President Donald Trump is turning up the heat on European automakers, announcing Friday that the U.S. will raise tariffs on cars and trucks imported from the European Union to 25% next week. He accused Brussels of blowing off a trade deal agreed to last summer and made clear that vehicles built in U.S. plants will be exempt, a not-so-subtle nudge for foreign carmakers to shift more assembly to American soil.
In a post on Truth Social, Trump said the tariff rate would jump to 25% and blamed the EU for failing to honor the Turnberry framework. The move lands as the White House is already juggling other trade investigations and exploring alternate legal paths that could expand how far any new duties might reach.
What the Turnberry framework set
Trump and European Commission President Ursula von der Leyen unveiled a political framework at Turnberry in July 2025 that capped most U.S. tariffs on EU goods at 15% as part of a broader package involving energy purchases and investment commitments. The European Parliament later signed off with its own implementation conditions, including a suspension clause allowing Brussels to pause its concessions if the U.S. were to impose duties above that ceiling, as outlined in the European Parliament.
The court ruling that changed the legal map
On Feb. 20, 2026, the U.S. Supreme Court in Learning Resources v. Trump held that the International Emergency Economic Powers Act does not authorize the president to impose sweeping tariffs, wiping out the administration’s primary emergency tool for broad duties. Legal analyses say the decision forced the White House to pivot to narrower statutes for any new nationwide levies; see Sidley Austin.
Workarounds and limits
Within days of that ruling, the administration rolled out a temporary global tariff under Section 122 of the Trade Act, initially at 10% and then signaled as high as 15%. By statute, that tool can be used only for a limited 150‑day stretch without fresh action from Congress. That legal ceiling and time limit mean any broader, longer-lasting tariff plan would need new authority or risk being knocked down in court; background on the shift is available at Axios.

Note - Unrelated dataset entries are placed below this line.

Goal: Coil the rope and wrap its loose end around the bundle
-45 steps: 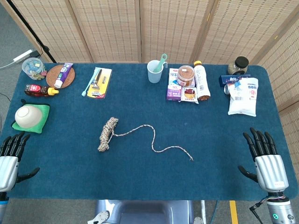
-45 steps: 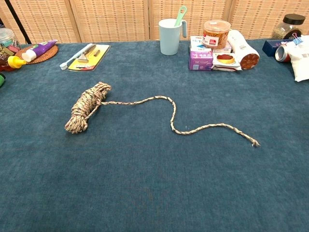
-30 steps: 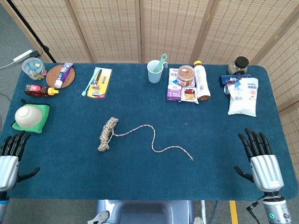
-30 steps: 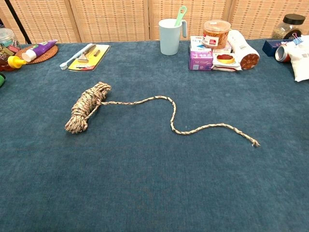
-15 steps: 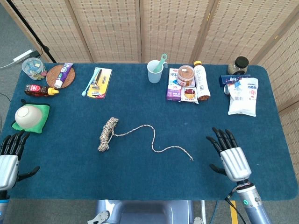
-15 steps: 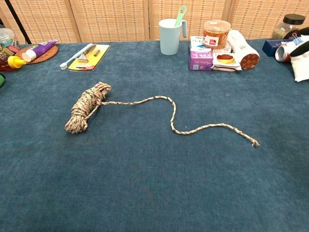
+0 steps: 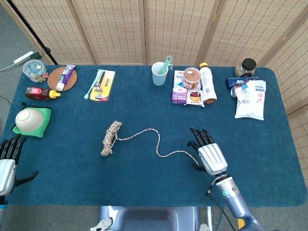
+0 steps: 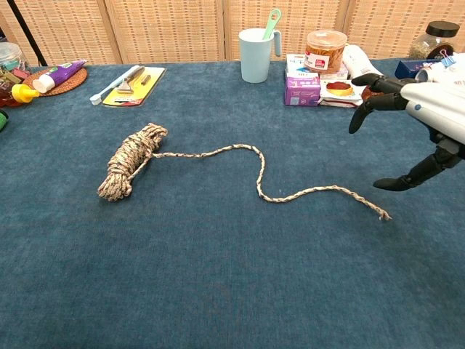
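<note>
A speckled rope lies on the blue table: its coiled bundle point(image 7: 111, 138) point(image 8: 131, 161) rests left of centre, and a loose tail point(image 7: 159, 143) point(image 8: 259, 174) snakes off to the right, ending in a frayed tip point(image 8: 383, 214). My right hand point(image 7: 208, 153) point(image 8: 429, 116) hovers open just above and to the right of that tip, fingers spread, holding nothing. At the table's near left corner my left hand point(image 7: 8, 161) stays open and away from the rope.
Along the far edge stand a cup with a spoon point(image 7: 160, 72), snack boxes and a jar point(image 7: 188, 86), a bottle point(image 7: 208, 84) and a white bag point(image 7: 250, 99). A bowl on a green cloth point(image 7: 30, 121) sits left, a razor card point(image 7: 102, 84) behind the bundle.
My right hand has swept from the near right corner leftward to the rope's frayed end. The left hand and the rope have not moved.
</note>
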Robot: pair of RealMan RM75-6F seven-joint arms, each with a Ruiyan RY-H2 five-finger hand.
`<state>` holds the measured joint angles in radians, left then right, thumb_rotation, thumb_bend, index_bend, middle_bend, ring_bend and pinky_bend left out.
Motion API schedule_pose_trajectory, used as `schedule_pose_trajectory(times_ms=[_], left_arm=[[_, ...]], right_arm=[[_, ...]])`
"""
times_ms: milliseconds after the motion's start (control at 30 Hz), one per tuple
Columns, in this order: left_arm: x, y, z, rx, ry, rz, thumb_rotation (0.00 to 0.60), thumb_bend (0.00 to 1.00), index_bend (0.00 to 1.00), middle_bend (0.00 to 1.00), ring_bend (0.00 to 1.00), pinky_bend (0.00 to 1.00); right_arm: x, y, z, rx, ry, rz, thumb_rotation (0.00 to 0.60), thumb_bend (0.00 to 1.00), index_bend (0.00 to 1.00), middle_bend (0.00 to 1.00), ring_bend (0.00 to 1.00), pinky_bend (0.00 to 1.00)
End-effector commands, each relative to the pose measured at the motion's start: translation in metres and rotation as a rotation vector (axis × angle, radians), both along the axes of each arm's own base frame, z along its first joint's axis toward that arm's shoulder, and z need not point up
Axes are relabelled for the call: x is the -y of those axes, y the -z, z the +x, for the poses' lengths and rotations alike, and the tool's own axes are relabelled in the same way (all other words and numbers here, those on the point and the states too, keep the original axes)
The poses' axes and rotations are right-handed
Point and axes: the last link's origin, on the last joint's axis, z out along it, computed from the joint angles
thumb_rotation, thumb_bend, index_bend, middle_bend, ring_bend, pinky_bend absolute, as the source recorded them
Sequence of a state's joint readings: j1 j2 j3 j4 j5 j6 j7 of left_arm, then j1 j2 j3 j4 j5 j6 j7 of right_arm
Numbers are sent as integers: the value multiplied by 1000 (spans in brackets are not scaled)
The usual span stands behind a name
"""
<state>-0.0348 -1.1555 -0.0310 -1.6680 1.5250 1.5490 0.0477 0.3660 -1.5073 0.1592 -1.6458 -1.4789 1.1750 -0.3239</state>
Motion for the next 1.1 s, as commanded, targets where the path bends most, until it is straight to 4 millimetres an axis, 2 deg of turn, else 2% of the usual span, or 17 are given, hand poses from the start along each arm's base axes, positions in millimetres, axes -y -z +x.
schedule_pose_trajectory(times_ms=[33, 233, 533, 1100], left_arm=[[-1, 1, 0, 1, -3, -5, 600, 0, 0, 0, 0, 0], [-3, 3, 0, -4, -5, -15, 600, 0, 0, 0, 0, 0], [-4, 3, -1, -2, -15, -15, 600, 0, 0, 0, 0, 0], [-6, 3, -2, 4, -23, -15, 600, 0, 0, 0, 0, 0]], right_arm=[[13, 18, 6, -7, 40, 25, 600, 200, 342, 0, 0, 0], [31, 41, 13, -23, 106, 53, 600, 210, 350, 0, 0, 0], [39, 61, 20, -37, 161, 78, 600, 223, 358, 0, 0, 0], [45, 78, 8, -82, 211, 91, 600, 304, 458, 0, 0, 0]])
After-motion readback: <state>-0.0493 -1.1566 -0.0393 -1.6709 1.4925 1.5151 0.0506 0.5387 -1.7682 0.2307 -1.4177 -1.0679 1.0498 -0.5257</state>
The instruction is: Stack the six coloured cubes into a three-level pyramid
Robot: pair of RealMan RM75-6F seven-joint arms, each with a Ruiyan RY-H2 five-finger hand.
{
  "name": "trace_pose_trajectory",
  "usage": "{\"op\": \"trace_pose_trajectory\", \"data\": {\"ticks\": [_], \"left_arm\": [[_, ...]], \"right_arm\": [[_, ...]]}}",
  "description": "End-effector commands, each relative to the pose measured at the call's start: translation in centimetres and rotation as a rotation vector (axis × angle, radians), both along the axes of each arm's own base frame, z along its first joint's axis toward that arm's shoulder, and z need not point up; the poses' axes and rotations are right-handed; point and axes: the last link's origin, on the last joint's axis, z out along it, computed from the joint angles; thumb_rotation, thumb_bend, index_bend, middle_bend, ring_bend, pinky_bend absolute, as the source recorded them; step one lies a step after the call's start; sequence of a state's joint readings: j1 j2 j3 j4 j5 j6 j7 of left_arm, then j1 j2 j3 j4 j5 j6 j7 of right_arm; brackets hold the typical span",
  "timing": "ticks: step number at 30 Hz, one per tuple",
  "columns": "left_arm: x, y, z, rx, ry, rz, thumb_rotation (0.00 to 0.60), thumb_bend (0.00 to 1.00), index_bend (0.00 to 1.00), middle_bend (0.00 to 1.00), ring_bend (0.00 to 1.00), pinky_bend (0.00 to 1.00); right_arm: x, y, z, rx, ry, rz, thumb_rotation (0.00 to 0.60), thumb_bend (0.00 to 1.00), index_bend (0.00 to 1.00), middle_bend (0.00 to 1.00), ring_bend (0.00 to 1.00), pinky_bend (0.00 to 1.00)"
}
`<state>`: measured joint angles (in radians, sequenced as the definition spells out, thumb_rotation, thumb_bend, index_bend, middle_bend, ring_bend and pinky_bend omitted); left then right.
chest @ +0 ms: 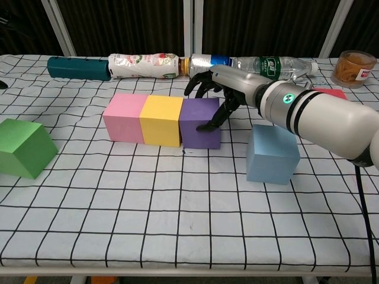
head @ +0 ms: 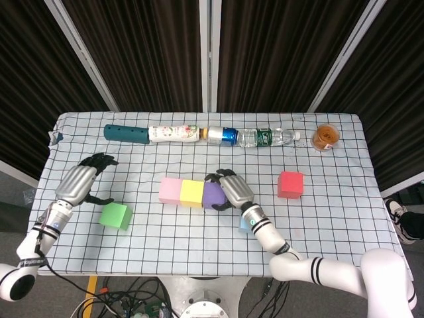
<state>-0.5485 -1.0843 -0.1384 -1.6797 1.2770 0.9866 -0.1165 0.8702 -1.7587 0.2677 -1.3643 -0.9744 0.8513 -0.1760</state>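
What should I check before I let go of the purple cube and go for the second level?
1. Base row: pink cube, yellow cube and purple cube sit side by side, touching, in a straight line: ok.
2. Right hand is clear of the row: not ok, its fingers rest on the purple cube's top and right face.
3. Blue cube is free to pick: ok, it stands alone right of the row, under the right forearm.
4. Green cube is free: ok, alone near the left hand, which holds nothing.
5. Red cube is reachable: cannot tell, it sits apart to the far right.
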Motion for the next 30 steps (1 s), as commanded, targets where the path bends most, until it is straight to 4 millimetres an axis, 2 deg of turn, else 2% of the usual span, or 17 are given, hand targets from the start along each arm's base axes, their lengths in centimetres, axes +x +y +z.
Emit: {"op": "trace_pose_trajectory", "data": {"ticks": [1,30], "left_arm": [[0.00,0.04,-0.03,-0.001,0.001,-0.001,0.600,0.07,0.21,0.11,0.06,0.13],[0.09,0.29,-0.20,-0.012,0.011,-0.001,0.600,0.07,0.21,0.11,0.06,0.13]], "right_arm": [[0.10,-0.02,-0.12,0.003,-0.002,0.000,0.600,0.17,0.24,0.39,0.11,0.14],[-0.10,-0.03,-0.47,-0.006,-0.049,-0.008,0.600,0.17,0.23,0.39,0.11,0.13]]}}
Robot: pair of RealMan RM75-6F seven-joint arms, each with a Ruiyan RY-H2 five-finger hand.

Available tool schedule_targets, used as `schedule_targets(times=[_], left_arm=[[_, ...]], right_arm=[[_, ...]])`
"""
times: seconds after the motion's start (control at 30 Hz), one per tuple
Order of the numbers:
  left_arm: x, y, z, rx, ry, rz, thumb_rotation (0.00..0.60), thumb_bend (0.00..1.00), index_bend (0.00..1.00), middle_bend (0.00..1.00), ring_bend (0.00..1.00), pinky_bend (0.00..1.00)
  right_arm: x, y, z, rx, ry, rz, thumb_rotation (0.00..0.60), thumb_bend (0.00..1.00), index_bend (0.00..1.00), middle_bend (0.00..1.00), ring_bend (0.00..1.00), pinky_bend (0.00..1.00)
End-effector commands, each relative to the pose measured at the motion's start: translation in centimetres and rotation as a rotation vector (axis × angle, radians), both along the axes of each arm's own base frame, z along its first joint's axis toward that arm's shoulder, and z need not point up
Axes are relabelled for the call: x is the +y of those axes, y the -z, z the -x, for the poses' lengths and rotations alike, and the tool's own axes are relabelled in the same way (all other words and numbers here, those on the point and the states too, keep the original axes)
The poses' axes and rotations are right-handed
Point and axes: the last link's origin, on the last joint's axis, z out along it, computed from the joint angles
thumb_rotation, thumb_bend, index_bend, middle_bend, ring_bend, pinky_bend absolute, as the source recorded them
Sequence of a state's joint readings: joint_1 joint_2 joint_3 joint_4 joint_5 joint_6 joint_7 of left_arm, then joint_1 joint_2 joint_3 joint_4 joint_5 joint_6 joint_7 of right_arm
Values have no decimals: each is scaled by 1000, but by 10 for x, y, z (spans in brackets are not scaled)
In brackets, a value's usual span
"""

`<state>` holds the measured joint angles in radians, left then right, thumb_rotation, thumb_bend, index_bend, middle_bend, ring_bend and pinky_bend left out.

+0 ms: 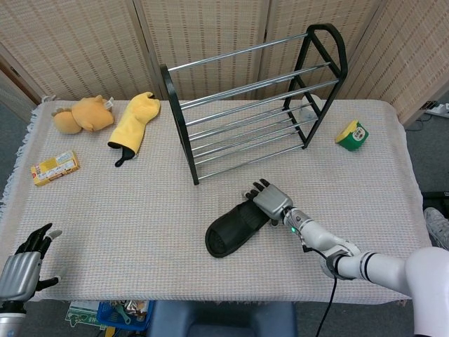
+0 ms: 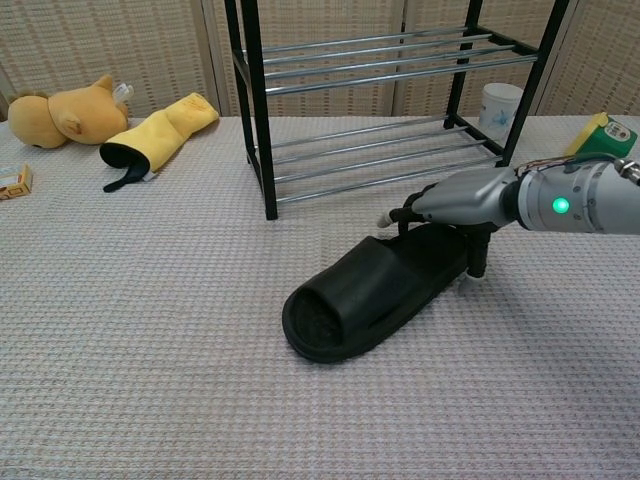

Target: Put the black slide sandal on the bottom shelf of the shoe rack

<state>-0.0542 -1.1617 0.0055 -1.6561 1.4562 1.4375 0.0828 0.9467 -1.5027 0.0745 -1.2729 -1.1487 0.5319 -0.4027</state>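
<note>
The black slide sandal (image 2: 375, 293) is lying flat on the cloth-covered table (image 1: 140, 210), just in front of the shoe rack (image 1: 252, 105), with its open toe end pointing away from the rack. The right hand (image 2: 450, 205) is being laid over the heel end, fingers stretched across the top and thumb dropped beside the edge; whether the heel is actually being pinched cannot be told, since the contact is hidden. For a sound grasp, the heel rim should be clamped between thumb and fingers before any lift, and the sandal kept level so it can be slid onto the bottom shelf (image 2: 370, 175). The left hand (image 1: 21, 263), being shown only in the head view, is resting empty with fingers spread at the table's near corner; the thumb's position is being revealed only by the chest view.
</note>
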Motion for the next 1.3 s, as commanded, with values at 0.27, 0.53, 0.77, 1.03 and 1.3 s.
schedule_targets(times=[0.27, 0.53, 0.77, 1.03, 1.3], left_arm=[[2, 1, -1, -3, 5, 3, 600, 267, 199, 84, 103, 256], [0, 0, 1, -5, -1, 1, 600, 267, 199, 84, 103, 256], [1, 0, 2, -7, 0, 4, 600, 267, 200, 84, 103, 256], [2, 2, 0, -13, 10, 10, 600, 267, 200, 84, 103, 256], [6, 6, -3, -22, 30, 20, 600, 267, 200, 84, 103, 256]], right_arm=[[0, 0, 2, -15, 3, 14, 600, 98, 110, 237, 17, 7], [0, -1, 2, -90, -14, 82, 600, 285, 337, 397, 187, 203], [0, -13, 14, -179, 38, 146, 600, 354, 465, 493, 289, 385], [-3, -48, 33, -249, 119, 234, 600, 355, 476, 503, 303, 406], [-20, -76, 49, -249, 194, 342, 600, 355, 477, 503, 303, 406]])
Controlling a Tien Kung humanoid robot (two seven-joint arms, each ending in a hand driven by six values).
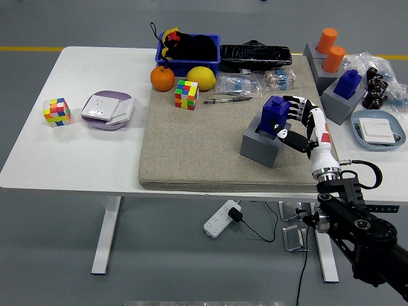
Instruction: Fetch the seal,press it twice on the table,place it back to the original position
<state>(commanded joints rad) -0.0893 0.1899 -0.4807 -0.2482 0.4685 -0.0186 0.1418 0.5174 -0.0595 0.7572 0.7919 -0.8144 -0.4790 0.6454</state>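
Observation:
A dark blue seal stands upright in the top of a grey block holder on the right part of the beige mat. My right hand comes in from the lower right and is shut on the seal, its fingers wrapped around the seal's right side and the thumb in front. I cannot tell how deep the seal's base sits in the holder. The left arm is out of the picture.
A second blue seal in its grey holder and two orange cylinders stand at the right rear. A blue dish lies right of my hand. A pen, a colour cube, a lemon and an orange lie behind the holder.

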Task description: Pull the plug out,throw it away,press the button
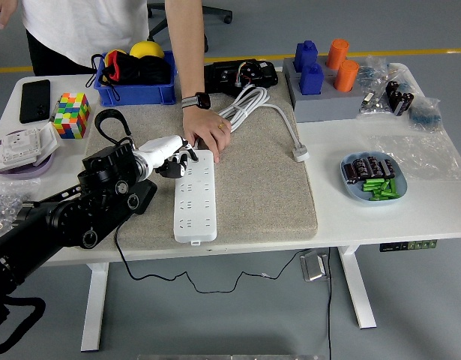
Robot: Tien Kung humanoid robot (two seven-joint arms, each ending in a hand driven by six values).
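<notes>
Power strip [195, 198]: white, lying lengthwise on the grey mat [252, 180] at the middle of the bench [365, 217], far end towards the person, its white cable [249, 105] coiled behind. Plug: not clearly visible at the strip's far end, where the robot's fingers and the person's hand [208, 135] crowd together; whether one is seated there cannot be told. Task stage, as judged: early, the pull not shown complete, nothing seen carried off for throwing away, and the button press apparently not yet done. Left hand [174, 159]: white-backed with dark fingers, reaching in from the left, fingers curled at the strip's far left corner, touching or just beside it; whether they have hold of anything cannot be told. Person's hand: resting on the strip's far end, fingers pressing down, seemingly steadying it, just beside the robot's fingers. Right hand: out of view. Remaining, as judged: secure and draw out the plug, discard it, press the strip's switch, whose place cannot be made out here
</notes>
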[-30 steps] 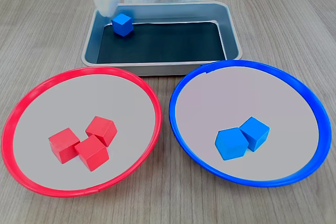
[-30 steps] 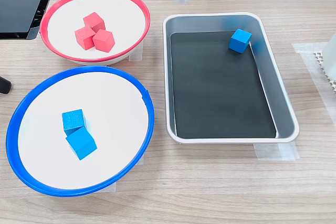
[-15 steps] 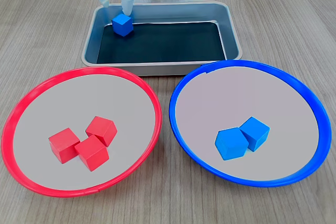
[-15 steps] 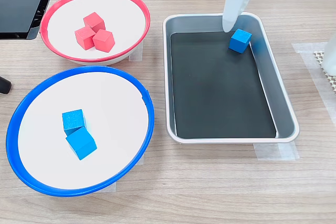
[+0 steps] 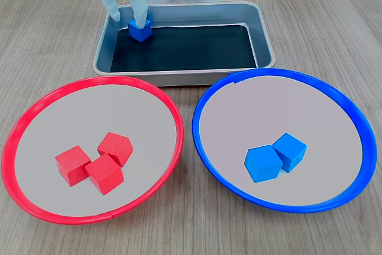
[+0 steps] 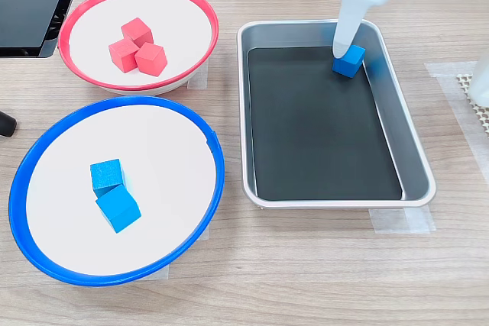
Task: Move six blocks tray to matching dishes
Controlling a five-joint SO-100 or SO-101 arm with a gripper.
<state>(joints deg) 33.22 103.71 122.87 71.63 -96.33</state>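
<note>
red blocks [image 5: 95, 162]: three, clustered in red-rimmed dish [image 5: 36, 106]
blue blocks [image 5: 276, 154]: two touching in blue-rimmed dish [image 5: 334, 97]
last blue block [image 5: 140, 30]: tray [image 5: 262, 40] corner

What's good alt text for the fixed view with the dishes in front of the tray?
White gripper straddles the last blue block in the silver tray. In front, a red-rimmed dish holds three red blocks; a blue-rimmed dish holds two blue ones.

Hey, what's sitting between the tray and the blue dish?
Nothing: in a fixed view, only bare wooden table separates the tray from the blue dish.
</note>
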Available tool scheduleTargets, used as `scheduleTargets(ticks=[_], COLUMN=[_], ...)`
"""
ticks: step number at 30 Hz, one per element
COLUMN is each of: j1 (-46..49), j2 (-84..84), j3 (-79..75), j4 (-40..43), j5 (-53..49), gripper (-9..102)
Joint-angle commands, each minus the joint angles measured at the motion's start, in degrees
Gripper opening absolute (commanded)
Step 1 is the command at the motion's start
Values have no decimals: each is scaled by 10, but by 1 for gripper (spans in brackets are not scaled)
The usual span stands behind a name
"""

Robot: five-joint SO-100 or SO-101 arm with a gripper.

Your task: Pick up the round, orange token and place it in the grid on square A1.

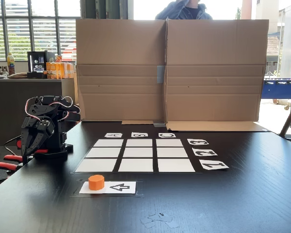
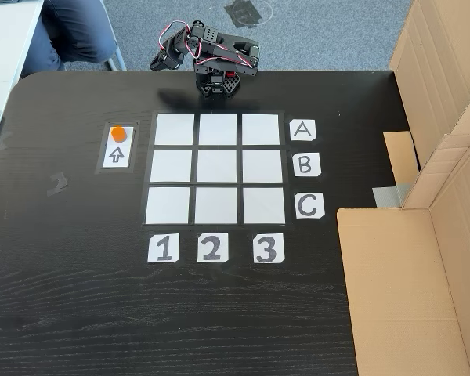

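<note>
The orange token (image 1: pixel 96 182) (image 2: pixel 119 132) stands upright on one end of a white arrow card (image 1: pixel 120 187), just outside the grid (image 1: pixel 139 153) (image 2: pixel 216 168). Square A1 (image 1: pixel 96 165) (image 2: pixel 175 129) is the corner cell next to the token and it is bare. In a fixed view my gripper (image 1: pixel 28 152) hangs point-down on the folded arm at the table's left edge. Its jaws look shut with nothing between them. From above, the gripper (image 2: pixel 158 63) sits beyond the A row, well away from the token.
Label cards A, B, C (image 2: pixel 304 165) and 1, 2, 3 (image 2: pixel 210 247) edge the grid. A tall cardboard screen (image 1: pixel 169 68) (image 2: pixel 431 235) stands on the far side of the grid from the token. Red-handled clamps (image 1: pixel 5 165) hold the arm's base. A person sits behind the screen.
</note>
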Motion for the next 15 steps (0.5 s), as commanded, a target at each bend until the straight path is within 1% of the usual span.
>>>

Brussels says 'a deal is a deal'
The European Commission has publicly urged Washington to stick to the Turnberry commitments, repeating that “a deal is a deal” and pressing for full clarity on U.S. plans after the Supreme Court decision. EU officials have warned that erratic tariff moves could rattle supply chains and hinted they may tie their own approval steps and safeguards to clear, durable U.S. compliance; see the Commission briefing in the European Commission.
Industry and market impact
Brussels had estimated the Turnberry framework would save European automakers roughly €500–600 million a month, and EU‑U.S. trade in goods and services totaled about €1.7 trillion in 2024. Those figures show how fast a 25% U.S. duty on EU cars could ripple through production chains and consumer prices. Market and legal observers say such a move would hit exports and could sharpen political friction as well as corporate planning; reporting and analysis are available from Bloomberg.
Legal and political next steps
Raising the tariff ceiling beyond the Turnberry terms would likely trigger fresh litigation and force Congress to decide whether to expand or curb new tariff authorities. Legal observers note that the Supreme Court’s ruling narrowed the White House’s toolkit and that any attempt to lock in a higher, long-term tariff rate will have to survive court scrutiny and intense rounds of diplomatic bargaining; see a legal overview at Foley Hoag.
For now, the White House announcement ramps up pressure on Brussels and on global automakers selling into the U.S. market. In the coming days, watch for fast-moving diplomacy, potential legal filings and shifting market bets as governments and companies test whether the Turnberry ceiling holds or cracks.